Monday, 30 November 2009

Department of Urology, Peking Union Medical College Hospital, Chinese Academy of Medical Sciences, Peking Union Medical College, Beijing, China.

To introduce a new classification scheme of juxtaglomerular cell tumor (JCT) of the kidney for differential diagnosis of hypertension and renal cell carcinoma.

Five cases of JCT have been diagnosed and treated surgically in our hospital during the last 4 years. Through a search in PubMed, we incorporated 7 large series of case reports of JCT into a review of 71 cases previously published in the literature. Clinical presentations (blood pressure), laboratory examinations [serum potassium, plasma renin activity (PRA), aldosterone (ALD), and renal venous sampling for renin assay], and imaging examinations [ultrasonography, computerized tomography (CT), excretory urography, and selective renal angiography] were summarized.
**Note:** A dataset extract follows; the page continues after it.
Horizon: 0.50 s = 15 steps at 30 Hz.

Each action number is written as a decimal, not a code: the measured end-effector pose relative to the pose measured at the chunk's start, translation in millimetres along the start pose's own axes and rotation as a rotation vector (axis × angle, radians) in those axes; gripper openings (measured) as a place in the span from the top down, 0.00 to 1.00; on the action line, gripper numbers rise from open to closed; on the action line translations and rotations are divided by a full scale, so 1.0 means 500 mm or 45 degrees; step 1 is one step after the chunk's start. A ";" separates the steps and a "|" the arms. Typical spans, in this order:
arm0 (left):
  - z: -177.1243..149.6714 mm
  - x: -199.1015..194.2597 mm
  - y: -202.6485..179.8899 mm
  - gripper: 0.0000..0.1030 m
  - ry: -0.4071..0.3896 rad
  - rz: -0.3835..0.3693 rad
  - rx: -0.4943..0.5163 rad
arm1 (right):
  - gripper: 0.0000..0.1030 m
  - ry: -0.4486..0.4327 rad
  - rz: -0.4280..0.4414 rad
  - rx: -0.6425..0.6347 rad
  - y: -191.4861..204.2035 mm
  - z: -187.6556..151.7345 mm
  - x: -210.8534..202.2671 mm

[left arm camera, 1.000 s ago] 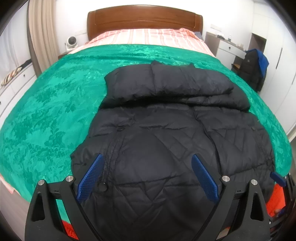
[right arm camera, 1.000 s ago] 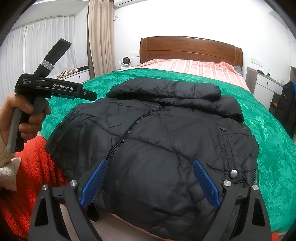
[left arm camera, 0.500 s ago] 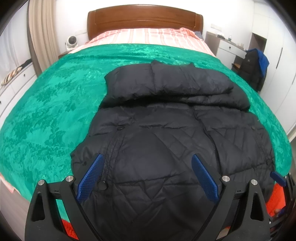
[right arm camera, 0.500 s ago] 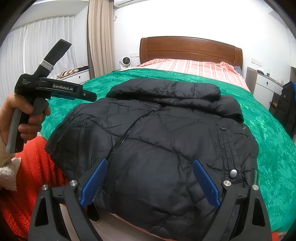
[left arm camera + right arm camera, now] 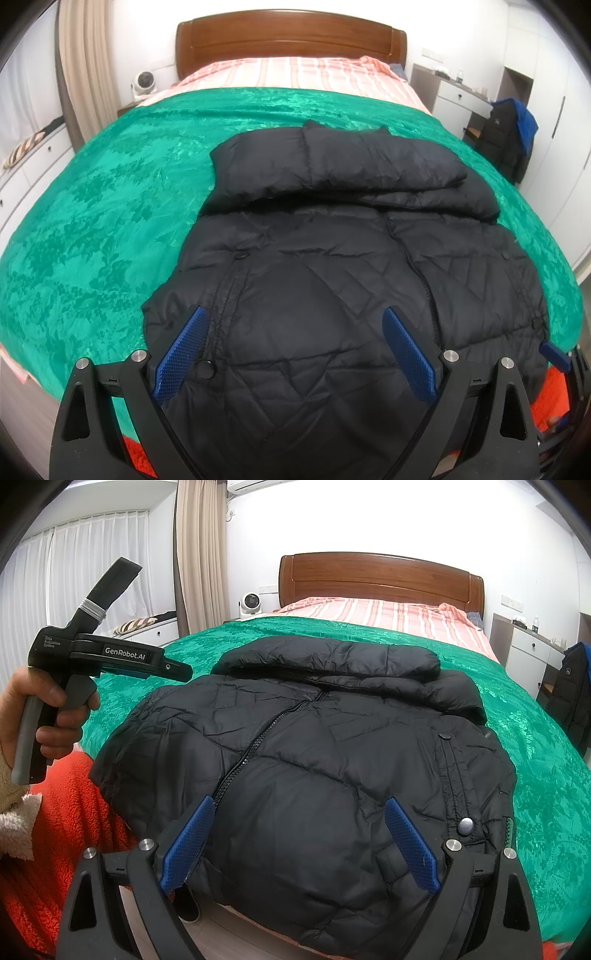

The 71 cases of JCTs can be classified into 3 types, which are typical type, atypical type, and non-functioning type. The 57 typical cases had the typical characteristics of hypertension, hypokalemia, hyperaldosteronism, and high renin. The 12 atypical cases had hypertension with normal potassium levels, and the 2 non-functioning cases had normal blood pressure and normal potassium levels.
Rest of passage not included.